The company’s biggest optimization at enterprise scale isn’t faster token generation or smaller models—it’s relevance. “At scale, the biggest optimization is personalization. Deeply understanding the codebase allows the agent to make maintainable, large-scale changes that reflect user intent,” Mohan explained. Recent developments include embedding a browser inside the IDE, allowing agents to test changes, read logs, and interact with live interfaces directly—much like a human engineer would.
Andrew Ng: The Enterprise S-Curve Shift
Andrew Ng, globally recognized leader in AI and Managing General Partner at AI Fund, provided a crucial perspective on this transition. Ng emphasized that for most businesses, the priority should be building applications with agentic workflows rather than focusing solely on the latest foundational models. His research shows that GPT-3.5 with an agentic workflow can outperform more advanced models like GPT-4 using zero-shot approaches.
Ng outlined four key patterns enabling agentic AI systems: reflection (self-evaluation), tool use (API integration), planning (task breakdown), and multi-agent collaboration (specialized roles). These “patterns” enable AI Agent systems to tackle complex tasks through methodical, step-by-step approaches while maintaining better control and accuracy.

Real-World Enterprise Implementations
Financial Services: Leading the Production Charge
Capital One’s Multi-Agent Mastery
Dr. Milind Naphade, SVP of Technology and Head of AI Foundations at Capital One, joined after senior roles at IBM, NVIDIA, and Cisco. He leads AI efforts including Chat Concierge, a conversational assistant for vehicle comparisons, scheduling, and workflows.
The system leverages multiple AI agents working together to not only provide information but take specific actions based on customer preferences. Breaking workflows into discrete tasks and assigning each to specialized AI agents helps ease cognitive load and create more streamlined experiences. Capital One’s multi-agentic AI workflow was highlighted in NVIDIA CEO Jensen Huang’s keynote, where he noted Capital One as one of the most advanced financial services companies in using technology.

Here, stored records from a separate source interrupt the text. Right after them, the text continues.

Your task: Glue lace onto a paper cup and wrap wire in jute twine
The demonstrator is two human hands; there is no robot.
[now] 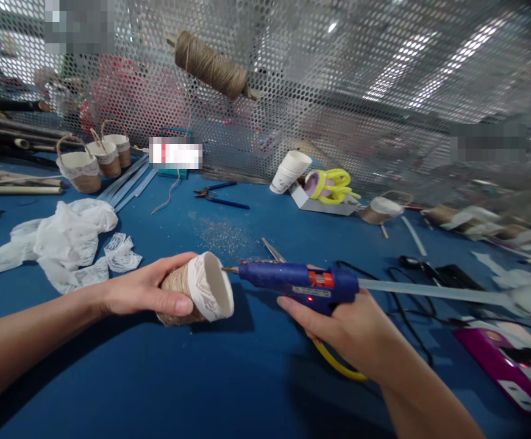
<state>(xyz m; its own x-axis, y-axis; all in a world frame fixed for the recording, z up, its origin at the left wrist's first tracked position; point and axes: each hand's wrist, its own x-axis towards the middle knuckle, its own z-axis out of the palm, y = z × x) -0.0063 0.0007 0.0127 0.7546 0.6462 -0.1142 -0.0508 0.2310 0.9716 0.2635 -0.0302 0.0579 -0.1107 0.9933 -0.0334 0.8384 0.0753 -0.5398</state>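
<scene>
My left hand [155, 286] is wrapped around a paper cup [210, 286] covered in brown twine, with a band of white lace below its rim. The cup lies tilted, its mouth facing right. In my right hand [338, 323] is a blue hot glue gun [269, 277] with a small red light lit. Its nozzle is at the cup's rim; I cannot tell whether they touch. A long clear glue stick [434, 291] sticks out of the gun's back. Scissors with a yellow handle [338, 363] lie partly hidden beneath the gun and hand.
White lace [68, 235] lies at left, near several twine-handled cups [82, 174]. Blue-handled pliers [224, 200], stacked paper cups [290, 171] and a small white box [324, 204] are farther back. A purple power strip [498, 366] and black cables [402, 311] lie at right.
</scene>
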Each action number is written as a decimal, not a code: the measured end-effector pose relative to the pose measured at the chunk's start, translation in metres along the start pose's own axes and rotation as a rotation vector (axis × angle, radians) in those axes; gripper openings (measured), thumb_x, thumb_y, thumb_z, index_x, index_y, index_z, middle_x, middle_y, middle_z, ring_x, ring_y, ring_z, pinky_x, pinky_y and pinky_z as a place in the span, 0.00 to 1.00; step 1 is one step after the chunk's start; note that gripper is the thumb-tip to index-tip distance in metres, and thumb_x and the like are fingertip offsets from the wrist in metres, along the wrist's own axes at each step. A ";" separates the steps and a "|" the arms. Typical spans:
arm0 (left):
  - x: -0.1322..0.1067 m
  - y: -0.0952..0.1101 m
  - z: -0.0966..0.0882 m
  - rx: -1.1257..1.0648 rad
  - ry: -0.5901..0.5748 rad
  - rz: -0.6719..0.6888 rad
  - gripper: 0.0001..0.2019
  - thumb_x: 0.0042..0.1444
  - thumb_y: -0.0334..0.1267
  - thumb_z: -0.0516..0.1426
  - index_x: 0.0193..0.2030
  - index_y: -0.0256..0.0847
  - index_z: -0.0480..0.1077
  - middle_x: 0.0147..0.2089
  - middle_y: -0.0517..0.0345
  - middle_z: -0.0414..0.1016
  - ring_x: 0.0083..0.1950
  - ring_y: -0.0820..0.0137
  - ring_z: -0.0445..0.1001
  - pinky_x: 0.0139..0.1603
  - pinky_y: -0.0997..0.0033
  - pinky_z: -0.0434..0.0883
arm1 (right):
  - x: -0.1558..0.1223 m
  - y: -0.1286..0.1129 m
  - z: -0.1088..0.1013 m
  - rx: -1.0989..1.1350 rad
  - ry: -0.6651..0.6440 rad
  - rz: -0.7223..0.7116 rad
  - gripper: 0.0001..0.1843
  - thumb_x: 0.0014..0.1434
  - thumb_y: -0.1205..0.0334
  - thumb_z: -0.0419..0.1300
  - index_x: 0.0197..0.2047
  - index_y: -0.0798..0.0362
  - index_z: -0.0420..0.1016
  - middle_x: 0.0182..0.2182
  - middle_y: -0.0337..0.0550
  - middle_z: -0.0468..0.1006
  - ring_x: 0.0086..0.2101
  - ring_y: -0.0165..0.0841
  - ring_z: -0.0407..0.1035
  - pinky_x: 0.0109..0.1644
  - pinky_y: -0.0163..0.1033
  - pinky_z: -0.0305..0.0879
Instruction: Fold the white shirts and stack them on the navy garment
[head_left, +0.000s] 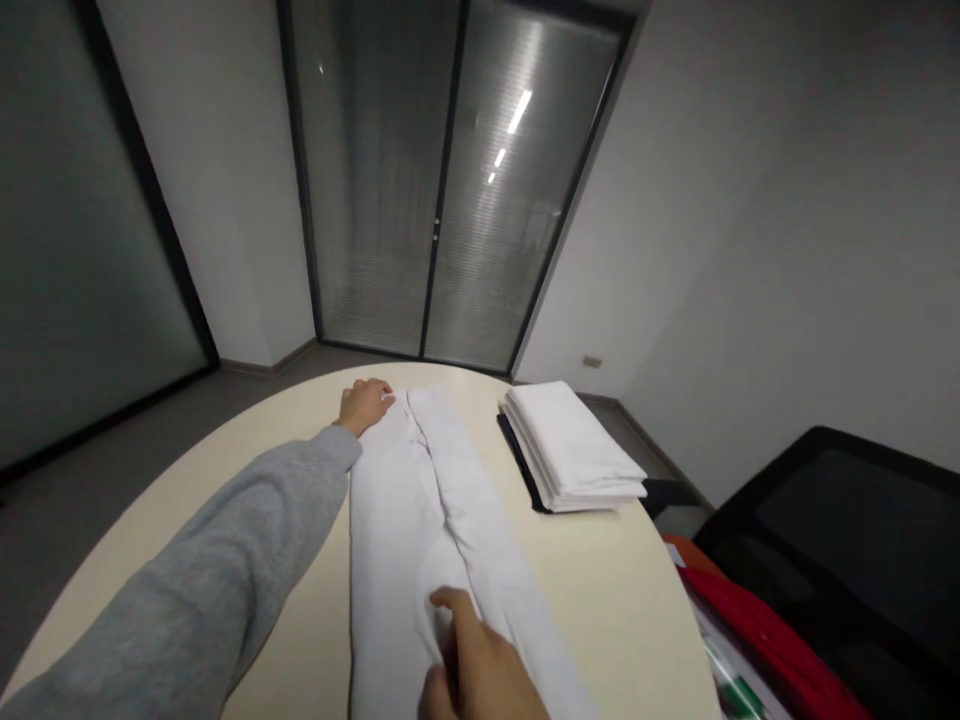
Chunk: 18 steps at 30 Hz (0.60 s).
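A long white cloth lies lengthwise on the table, its two sides folded inward so that their edges meet along an uneven seam. At its far left corner, my left hand is closed on the cloth's edge, with a bit of white showing by the fingertips. Over the near part of the cloth is my right hand, its index finger bent and held apart from the thumb. Small wrinkles gather beside the right fingertips. The lower part of the right hand is cut off by the frame.
A stack of folded white cloths rests on a dark folded piece at the right of the round cream table. Beyond the right edge stand a black mesh chair and red fabric. Glass doors are behind.
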<state>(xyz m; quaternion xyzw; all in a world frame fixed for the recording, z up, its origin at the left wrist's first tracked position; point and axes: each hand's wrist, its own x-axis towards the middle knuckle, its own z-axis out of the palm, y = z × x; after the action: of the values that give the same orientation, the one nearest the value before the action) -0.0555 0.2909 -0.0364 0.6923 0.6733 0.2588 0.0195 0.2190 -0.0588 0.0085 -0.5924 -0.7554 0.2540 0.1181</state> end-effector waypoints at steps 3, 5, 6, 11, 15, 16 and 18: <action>0.005 -0.003 0.003 -0.001 0.014 -0.044 0.13 0.67 0.44 0.54 0.49 0.44 0.76 0.59 0.45 0.77 0.60 0.50 0.68 0.59 0.48 0.62 | -0.006 -0.004 -0.006 0.043 -0.022 -0.014 0.28 0.57 0.76 0.55 0.60 0.50 0.67 0.37 0.41 0.80 0.38 0.37 0.77 0.41 0.35 0.63; 0.008 -0.004 0.004 -0.001 0.028 -0.061 0.13 0.68 0.44 0.52 0.51 0.44 0.75 0.59 0.44 0.77 0.59 0.50 0.69 0.58 0.48 0.63 | -0.009 -0.006 -0.010 0.053 -0.016 0.004 0.26 0.58 0.76 0.54 0.58 0.50 0.67 0.37 0.41 0.79 0.40 0.37 0.76 0.42 0.36 0.62; 0.008 -0.004 0.005 0.001 0.032 -0.066 0.13 0.68 0.44 0.52 0.51 0.44 0.74 0.57 0.44 0.78 0.58 0.50 0.69 0.57 0.48 0.64 | -0.009 -0.007 -0.011 0.053 -0.017 0.011 0.26 0.58 0.76 0.54 0.58 0.50 0.67 0.37 0.40 0.79 0.40 0.38 0.76 0.43 0.36 0.61; 0.007 -0.001 0.004 0.024 0.034 -0.052 0.13 0.68 0.43 0.52 0.50 0.42 0.74 0.53 0.41 0.80 0.58 0.48 0.70 0.57 0.47 0.63 | -0.008 -0.009 -0.011 0.057 -0.012 -0.024 0.24 0.57 0.76 0.54 0.55 0.49 0.70 0.36 0.39 0.79 0.40 0.37 0.74 0.43 0.36 0.60; 0.003 0.001 0.005 0.041 0.010 -0.022 0.16 0.67 0.40 0.52 0.58 0.40 0.71 0.57 0.39 0.78 0.60 0.47 0.69 0.59 0.45 0.63 | -0.006 -0.014 -0.011 0.068 0.027 -0.020 0.22 0.59 0.76 0.54 0.53 0.48 0.73 0.40 0.40 0.79 0.42 0.36 0.74 0.47 0.38 0.63; 0.002 0.001 0.005 0.044 0.002 -0.010 0.18 0.67 0.40 0.53 0.61 0.40 0.70 0.59 0.38 0.77 0.61 0.47 0.68 0.60 0.44 0.62 | -0.007 -0.015 -0.011 0.068 0.032 -0.013 0.21 0.60 0.77 0.54 0.52 0.48 0.74 0.42 0.40 0.79 0.42 0.36 0.74 0.48 0.38 0.63; -0.001 0.004 0.005 0.050 -0.010 0.013 0.24 0.66 0.41 0.53 0.67 0.39 0.65 0.64 0.38 0.73 0.64 0.46 0.67 0.62 0.43 0.62 | -0.008 -0.016 -0.012 0.067 0.053 -0.010 0.21 0.59 0.77 0.55 0.51 0.49 0.74 0.44 0.42 0.77 0.43 0.37 0.74 0.48 0.39 0.65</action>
<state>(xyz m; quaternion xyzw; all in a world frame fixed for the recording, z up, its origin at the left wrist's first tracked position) -0.0504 0.2914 -0.0393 0.6981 0.6751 0.2386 0.0040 0.2134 -0.0659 0.0274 -0.5909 -0.7460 0.2628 0.1591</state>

American Express and Intuit’s Advanced Architectures
The financial sector emerged as an early adopter of production-ready agentic systems. American Express and Intuit showcased how intelligent agents are moving beyond generative AI to reshape financial services entirely. Intuit’s GenOS platform demonstrated advanced agentic architectures that handle complex financial workflows autonomously, representing a significant evolution from traditional rule-based systems.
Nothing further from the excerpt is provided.